Came across a nice rundown of MSFT’s revenues across units:

  • Windows desktop client $13 Billion
  • Windows Server and development tools $11.5 Billion
  • Office - Information Worker - $11.8 Billion
  • Home Entertainment Xbox, Zune - $4.3 Billion
  • MSN Live Search - $2.3 Billion
  • Business Solutions (CRM, ERP) - $900M
  • Mobile Embedded Devices (phones) - $400M
  • In 2006, Yahoo! had net income of $751M on revenues of $6.4B, for a margin of 11% (in 2005 it boasted margins of 36% though) with a P/E of 60.  Google, meanwhile, did $3B in net income on $10.6B in revenues, for a margin of 29%, with a P/E of 46.

    So say on average, a top tier US portal boasts margins of 25% and a P/E of 50 (quite rich, I know), that implies that MSN.com / Live Search

    - generates profits of 0.25 x $2.3B = $575M
    - is worth $28.75B

    At today’s close, Yahoo! was worth $43B and Google a stunning $144B. 

    At a valuation of $28.75B, MSN.com / Live Search would be worth 67% of Yahoo! and 20% of Google.

    Of course, Google owns 5% of AOL.com… and while many have talked about AOL.com being bought by Yahoo!, and many are calling for MSFT to outright buy Yahoo!, I am thinking, why not spin off MSN.com / Live Search into Yahoo!

    Yahoo! has a stronger brand than MSN.com / Live Search (and which one is it, anyway: MSN.com or Live.com?), and frankly, Google’s 50% market share in search implies that it cannot buy a search player without raising the ire of the antitrust cops…

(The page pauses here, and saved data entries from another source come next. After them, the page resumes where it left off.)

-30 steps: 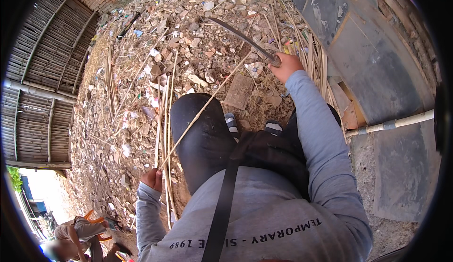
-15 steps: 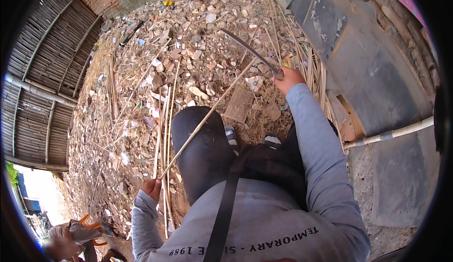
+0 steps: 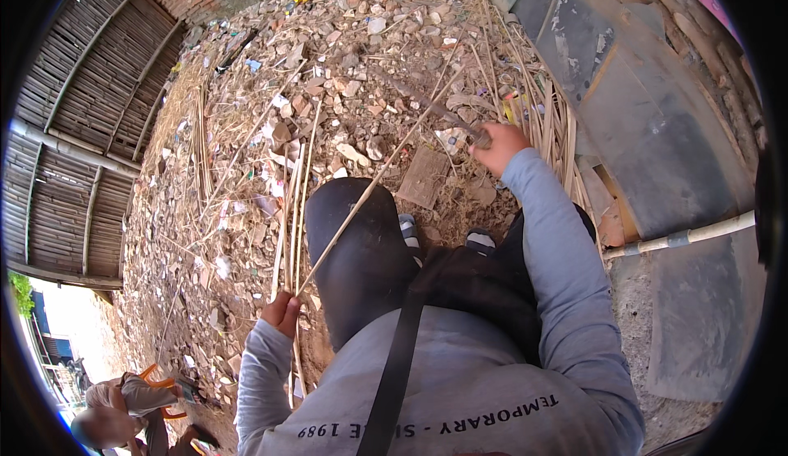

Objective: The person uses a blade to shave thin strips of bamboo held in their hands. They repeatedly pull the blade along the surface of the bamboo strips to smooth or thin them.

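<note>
Left hand (image 3: pixel 281 312) closed on the near end of a long thin pale bamboo strip (image 3: pixel 369 189) running up-right across the knee toward the right hand (image 3: pixel 497 146), which grips what looks like a dark curved metal blade (image 3: pixel 423 99) near its far end.

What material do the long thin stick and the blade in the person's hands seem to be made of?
Long thin stick: probably split bamboo or cane, pale tan, dry, matt.
Blade: likely metal, dull dark grey, though blurred; the right hand holds its handle.
</note>
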Motion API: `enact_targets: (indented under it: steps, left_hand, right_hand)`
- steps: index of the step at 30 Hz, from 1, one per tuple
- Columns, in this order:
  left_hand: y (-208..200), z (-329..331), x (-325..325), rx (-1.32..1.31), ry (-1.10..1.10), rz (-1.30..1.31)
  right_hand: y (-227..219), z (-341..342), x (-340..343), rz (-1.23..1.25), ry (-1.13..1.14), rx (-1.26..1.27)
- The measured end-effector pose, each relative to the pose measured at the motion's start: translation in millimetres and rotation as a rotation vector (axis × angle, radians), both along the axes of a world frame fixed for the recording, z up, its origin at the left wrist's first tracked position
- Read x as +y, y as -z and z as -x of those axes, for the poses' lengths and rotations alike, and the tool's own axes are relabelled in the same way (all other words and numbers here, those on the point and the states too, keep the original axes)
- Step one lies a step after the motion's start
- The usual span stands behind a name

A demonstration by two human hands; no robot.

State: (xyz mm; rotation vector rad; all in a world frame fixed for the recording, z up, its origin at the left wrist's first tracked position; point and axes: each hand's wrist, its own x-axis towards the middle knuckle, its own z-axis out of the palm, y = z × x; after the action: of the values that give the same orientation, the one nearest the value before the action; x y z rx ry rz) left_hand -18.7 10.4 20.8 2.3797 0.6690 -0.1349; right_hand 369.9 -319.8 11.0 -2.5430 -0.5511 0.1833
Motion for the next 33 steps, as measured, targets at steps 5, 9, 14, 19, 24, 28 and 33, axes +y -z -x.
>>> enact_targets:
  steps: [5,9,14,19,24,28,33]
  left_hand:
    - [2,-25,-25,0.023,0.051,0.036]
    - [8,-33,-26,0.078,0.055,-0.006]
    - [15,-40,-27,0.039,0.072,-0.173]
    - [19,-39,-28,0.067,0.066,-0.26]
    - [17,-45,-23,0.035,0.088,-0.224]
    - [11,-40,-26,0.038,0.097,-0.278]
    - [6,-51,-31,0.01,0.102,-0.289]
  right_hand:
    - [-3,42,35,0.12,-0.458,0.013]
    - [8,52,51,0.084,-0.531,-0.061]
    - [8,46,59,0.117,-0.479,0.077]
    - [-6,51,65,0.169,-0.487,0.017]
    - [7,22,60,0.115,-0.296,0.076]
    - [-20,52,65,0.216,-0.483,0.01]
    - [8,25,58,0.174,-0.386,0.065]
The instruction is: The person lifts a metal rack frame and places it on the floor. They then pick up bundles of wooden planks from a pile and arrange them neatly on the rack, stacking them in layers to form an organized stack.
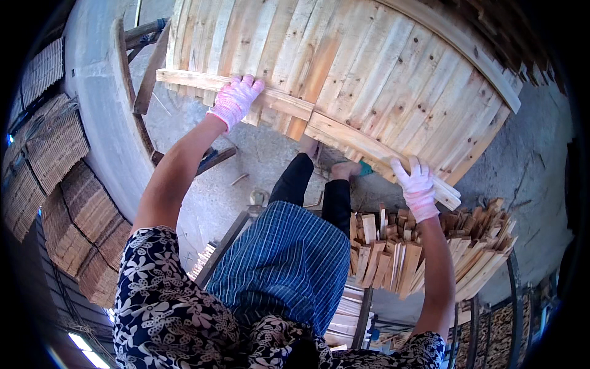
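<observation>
A broad panel of pale, knotty boards (381, 74) lies side by side before me. Along its near edge run two wooden battens, end to end: a left batten (184, 78) and a right batten (356, 136). My left hand (236, 101), in a white and pink glove, is closed over the left batten, fingers lying across its top. Near the far right end of the other batten, my right hand (418, 187), gloved alike, grips it with the thumb apart on the near side. The undersides of both battens are hidden.
Another long strip (467, 52) runs along the panel's far edge. A stack of short wood offcuts (399, 258) stands by my right forearm. Bundled wooden slats (80, 215) sit at left, near a dark wooden frame (144, 104). Grey concrete floor (212, 200) shows below.
</observation>
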### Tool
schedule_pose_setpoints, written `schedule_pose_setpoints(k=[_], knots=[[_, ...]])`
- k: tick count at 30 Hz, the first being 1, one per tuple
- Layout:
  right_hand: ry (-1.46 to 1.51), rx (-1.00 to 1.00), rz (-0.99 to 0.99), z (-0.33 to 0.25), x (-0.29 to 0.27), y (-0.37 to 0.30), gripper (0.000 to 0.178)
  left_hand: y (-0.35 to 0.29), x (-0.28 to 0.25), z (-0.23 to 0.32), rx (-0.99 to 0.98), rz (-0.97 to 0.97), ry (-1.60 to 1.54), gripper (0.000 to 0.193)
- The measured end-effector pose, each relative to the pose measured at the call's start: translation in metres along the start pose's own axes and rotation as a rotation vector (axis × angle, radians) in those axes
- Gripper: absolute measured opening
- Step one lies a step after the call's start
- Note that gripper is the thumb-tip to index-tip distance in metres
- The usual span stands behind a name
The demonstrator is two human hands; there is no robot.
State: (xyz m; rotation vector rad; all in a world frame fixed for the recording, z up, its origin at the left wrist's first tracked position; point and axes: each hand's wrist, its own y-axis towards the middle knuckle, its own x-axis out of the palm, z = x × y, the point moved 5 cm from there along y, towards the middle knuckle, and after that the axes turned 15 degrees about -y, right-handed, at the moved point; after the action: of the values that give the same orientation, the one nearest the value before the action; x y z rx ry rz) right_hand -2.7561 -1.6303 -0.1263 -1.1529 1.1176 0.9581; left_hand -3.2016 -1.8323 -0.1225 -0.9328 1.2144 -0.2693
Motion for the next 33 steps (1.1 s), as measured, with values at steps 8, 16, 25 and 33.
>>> schedule_pose_setpoints(k=[8,16,25,33], knots=[[0.054,-0.069,0.112,-0.008,-0.061,0.002,0.058,0.01,-0.015,0.001,0.04,0.087,-0.028,0.038],[0.02,0.11,-0.013,-0.048,0.004,0.03,0.058,0.013,-0.013,0.014,0.171,0.151,-0.03,0.038],[0.279,0.207,-0.14,-0.029,-0.022,0.027,0.045,0.027,-0.012,0.001,0.124,-0.04,0.075,0.056],[0.595,1.581,0.171,-0.093,-0.079,-0.196,0.055,-0.037,-0.053,0.311,0.502,-0.209,-0.317,0.033]])
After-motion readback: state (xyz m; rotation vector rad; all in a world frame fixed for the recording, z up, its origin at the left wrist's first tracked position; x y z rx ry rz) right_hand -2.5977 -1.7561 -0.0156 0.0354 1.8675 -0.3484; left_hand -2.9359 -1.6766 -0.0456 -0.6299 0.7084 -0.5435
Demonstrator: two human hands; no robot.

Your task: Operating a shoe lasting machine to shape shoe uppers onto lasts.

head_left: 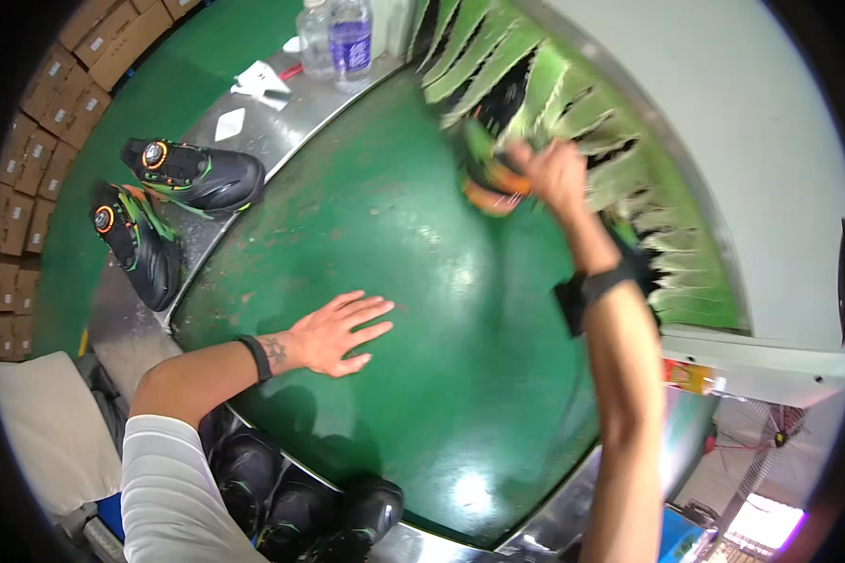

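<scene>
My right hand (556,174) reaches far across the green belt-like surface (394,235) and grips a black, green and orange shoe (493,178), somewhat smeared by motion. The shoe's far end lies against the frayed green strip curtain (573,103), which partly hides it. A second dark object, mostly hidden, shows at the curtain beside my right forearm. My left hand (343,335) hovers over or rests on the green surface with fingers spread and nothing in them; I cannot tell whether it touches.
A pair of black shoes with dials (192,178) stands on the metal ledge at left. Two plastic bottles (350,42) and white scraps (261,84) lie farther along it. Several black shoes (300,511) sit near me. Stacked cartons (33,164) stand far left, a fan (779,438) at right.
</scene>
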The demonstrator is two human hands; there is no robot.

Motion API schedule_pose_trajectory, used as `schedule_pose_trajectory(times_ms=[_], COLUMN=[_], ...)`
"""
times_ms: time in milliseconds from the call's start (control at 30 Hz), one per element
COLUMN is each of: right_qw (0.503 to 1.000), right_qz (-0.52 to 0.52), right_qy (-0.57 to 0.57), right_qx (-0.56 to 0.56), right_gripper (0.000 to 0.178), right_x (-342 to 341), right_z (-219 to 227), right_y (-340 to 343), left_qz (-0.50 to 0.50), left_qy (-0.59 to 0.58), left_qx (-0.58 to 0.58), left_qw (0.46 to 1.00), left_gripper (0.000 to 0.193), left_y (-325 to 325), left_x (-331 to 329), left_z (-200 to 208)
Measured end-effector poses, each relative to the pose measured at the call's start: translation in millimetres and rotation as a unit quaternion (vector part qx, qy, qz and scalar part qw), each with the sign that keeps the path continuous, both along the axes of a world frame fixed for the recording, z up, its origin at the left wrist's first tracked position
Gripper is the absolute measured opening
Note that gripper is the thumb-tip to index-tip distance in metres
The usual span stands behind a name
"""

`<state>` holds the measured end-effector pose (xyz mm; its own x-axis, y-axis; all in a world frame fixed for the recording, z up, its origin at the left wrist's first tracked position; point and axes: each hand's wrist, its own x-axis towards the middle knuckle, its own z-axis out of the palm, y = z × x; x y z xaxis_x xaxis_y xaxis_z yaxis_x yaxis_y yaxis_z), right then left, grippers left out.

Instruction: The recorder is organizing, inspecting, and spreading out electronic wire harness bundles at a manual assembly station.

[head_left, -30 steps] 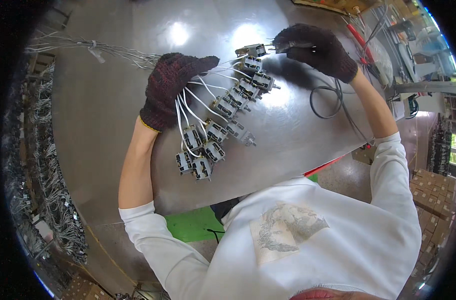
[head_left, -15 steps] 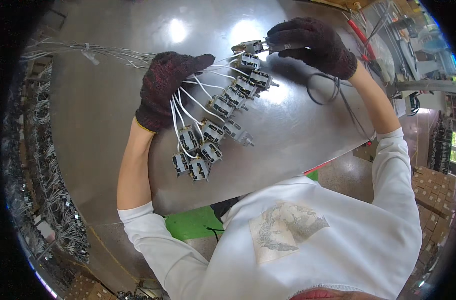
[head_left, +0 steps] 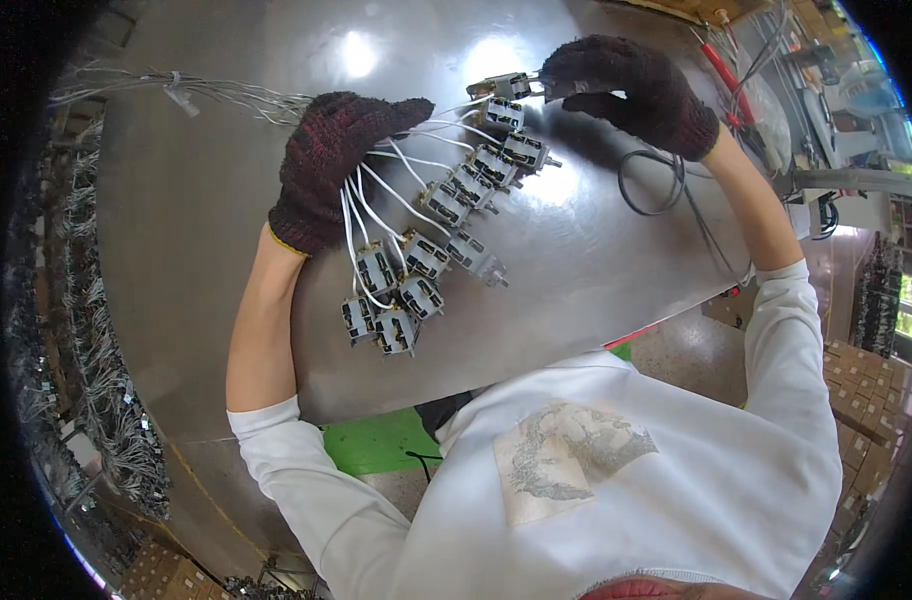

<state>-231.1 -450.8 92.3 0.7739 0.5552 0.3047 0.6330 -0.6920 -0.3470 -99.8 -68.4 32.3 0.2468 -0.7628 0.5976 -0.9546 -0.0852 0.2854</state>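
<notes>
My left hand, in a dark knitted glove with red flecks, is closed over a bundle of white wires. From under it the wires fan out to several small grey box-shaped electrical components with stub shafts, lying in a rough arc on the metal table. At the far end of the arc lies one component on its side. My right hand, gloved alike, pinches a small dark grey piece against that component's end. The fingers partly hide this piece.
The sheet-metal table fills the middle. A looped black cable lies by my right forearm. At the far right are a red-handled tool and plastic bags. Wire bundles hang along the left edge; stacked cartons stand at right.
My left hand has shifted slightly up. The right hand and its dark piece have stayed nearly in place at the far component, which has barely moved.
</notes>
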Motion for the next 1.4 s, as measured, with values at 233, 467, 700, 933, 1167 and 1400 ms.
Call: schedule_pose_trajectory(times_ms=[233, 467, 700, 933, 1167, 1400], right_qw=[0.989, 0.998, 0.985, 0.978, 0.995, 0.985], right_qz=[-0.045, 0.003, -0.009, -0.006, -0.081, -0.159], right_qy=[0.088, -0.036, -0.098, -0.130, -0.055, -0.035], right_qx=[0.108, -0.045, -0.141, -0.160, 0.014, 0.063], right_gripper=[0.036, 0.038, 0.040, 0.048, 0.037, 0.030], right_x=[-2, 6, -2, -8, -28, -48], right_z=[-4, 1, 6, 4, 12, 6], right_y=[2, 0, 7, 2, 39, 73], left_qz=[0.001, 0.002, -0.012, -0.003, -0.002, -0.012], left_qy=[-0.009, -0.009, -0.012, -0.007, -0.013, -0.027], left_qx=[-0.014, -0.002, -0.021, -0.021, -0.010, -0.028], left_qw=[1.000, 1.000, 1.000, 1.000, 1.000, 0.999], left_gripper=[0.054, 0.052, 0.055, 0.050, 0.057, 0.053], left_y=[-2, -1, -1, -2, -1, -4], left_x=[-1, 1, 2, -1, 1, 2], left_z=[0, 1, 0, 1, -2, 1])
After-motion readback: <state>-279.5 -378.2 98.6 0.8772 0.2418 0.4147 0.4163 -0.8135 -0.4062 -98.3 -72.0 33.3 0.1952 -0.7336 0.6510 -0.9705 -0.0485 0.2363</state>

    But MSN and Yahoo! combined outside of MSFT, now that could work.  Of course, there is nothing stopping MSFT in being a major shareholder of Yahoo!  If Yahoo! is worth $42B and MSN.com / Live Search would be worth $28.75B, and assume the new entity would be simply worth the sum, which is $71.75B, then technically MSFT could/would own 40% of Yahoo! which is, well, not as crazy as MSFT owning all of Yahoo!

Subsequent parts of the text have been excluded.